When the Mars Parent Group began raising some of the same issues related to the Geyer well pad and its proximity to their children’s school, the Middlesex supervisors showed little support for the parents’ concerns. Instead, one supervisor expressed an attitude of not being willing to deny leaseholders their money. This last remark gets to the essence of the litigation. The role of the supervisors is not to guarantee the money residents could earn through private contractual agreements with a drilling company. Our supervisors took an oath to protect the health, safety and welfare of the entire community. They are required to adhere to the purpose of zoning as established in the Pennsylvania Municipal Planning Code, which is to separate incompatible land uses. The most obvious is the separation of industrial from residential land uses. The Pennsylvania Supreme Court’s ruling on Act 13 is that it’s an industrial activity.

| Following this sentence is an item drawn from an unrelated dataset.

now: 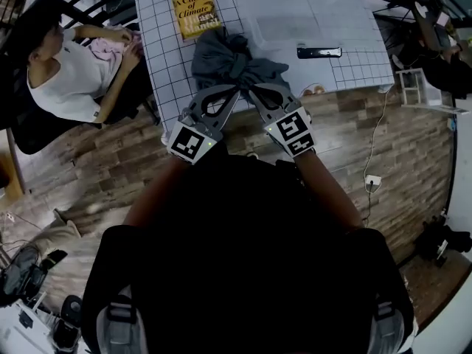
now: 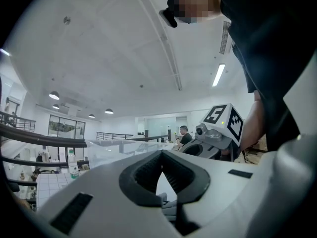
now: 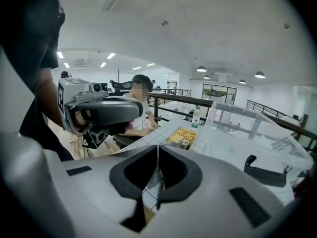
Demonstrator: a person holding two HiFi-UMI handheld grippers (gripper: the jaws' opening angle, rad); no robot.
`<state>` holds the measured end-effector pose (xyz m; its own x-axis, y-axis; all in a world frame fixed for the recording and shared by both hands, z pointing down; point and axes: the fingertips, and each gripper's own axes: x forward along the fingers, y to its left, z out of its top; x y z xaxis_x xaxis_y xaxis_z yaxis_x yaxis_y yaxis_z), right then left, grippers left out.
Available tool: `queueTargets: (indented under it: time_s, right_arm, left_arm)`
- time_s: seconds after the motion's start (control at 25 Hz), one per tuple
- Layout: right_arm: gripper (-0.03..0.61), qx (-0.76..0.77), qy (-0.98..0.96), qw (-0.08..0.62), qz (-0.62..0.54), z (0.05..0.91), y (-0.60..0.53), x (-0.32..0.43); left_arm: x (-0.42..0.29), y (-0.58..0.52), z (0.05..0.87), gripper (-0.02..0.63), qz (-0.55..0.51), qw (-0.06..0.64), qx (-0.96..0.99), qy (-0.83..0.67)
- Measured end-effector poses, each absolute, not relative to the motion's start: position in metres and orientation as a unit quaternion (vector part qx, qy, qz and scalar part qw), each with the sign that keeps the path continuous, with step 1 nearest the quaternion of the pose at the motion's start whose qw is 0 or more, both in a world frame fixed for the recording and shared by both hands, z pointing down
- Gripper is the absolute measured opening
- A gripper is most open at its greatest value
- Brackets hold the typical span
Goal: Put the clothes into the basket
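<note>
Nearest, at the near edge of the gridded white table [image 1: 354, 68], the left gripper [image 1: 236, 90] and the right gripper [image 1: 249, 92] are held side by side, their tips angled in towards each other and almost meeting. The left gripper view shows its jaws closed at the tips with nothing between them. The right gripper view shows its jaws pressed together too, and empty.

Just beyond both tips lies the heap of dark grey clothes [image 1: 236, 61], bunched up on the table. From the head view the tips reach the heap's near edge, but whether they touch the cloth cannot be told.

Right of the clothes and a little farther lies a black handle-like object [image 1: 319, 52]. Farther left is a yellow book [image 1: 196, 13]. The clear basket [image 1: 310, 24] stands on the far part of the table, beyond the clothes and to their right. A seated person [image 1: 66, 76] is off the table's left side.
</note>
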<state>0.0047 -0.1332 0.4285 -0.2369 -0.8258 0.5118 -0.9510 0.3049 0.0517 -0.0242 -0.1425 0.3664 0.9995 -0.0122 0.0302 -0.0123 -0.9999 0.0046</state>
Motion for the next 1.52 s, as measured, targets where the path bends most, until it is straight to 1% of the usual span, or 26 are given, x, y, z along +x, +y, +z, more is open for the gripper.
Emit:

At a Middlesex Planning Commission meeting before the final vote on the gas and oil operations ordinance, commission members expressed discomfort with how rushed they felt in reviewing this ordinance. Consequently, the planning commission recommended delaying the vote until more time could be given to review the final ordinance.
Why the big hurry, one of the commissioners asked. Perhaps we need to ask why this ordinance is not in alignment with our zoning. The honest answer may give us a clearer picture of why Middlesex’s gas and oil operations ordinance is being legally challenged.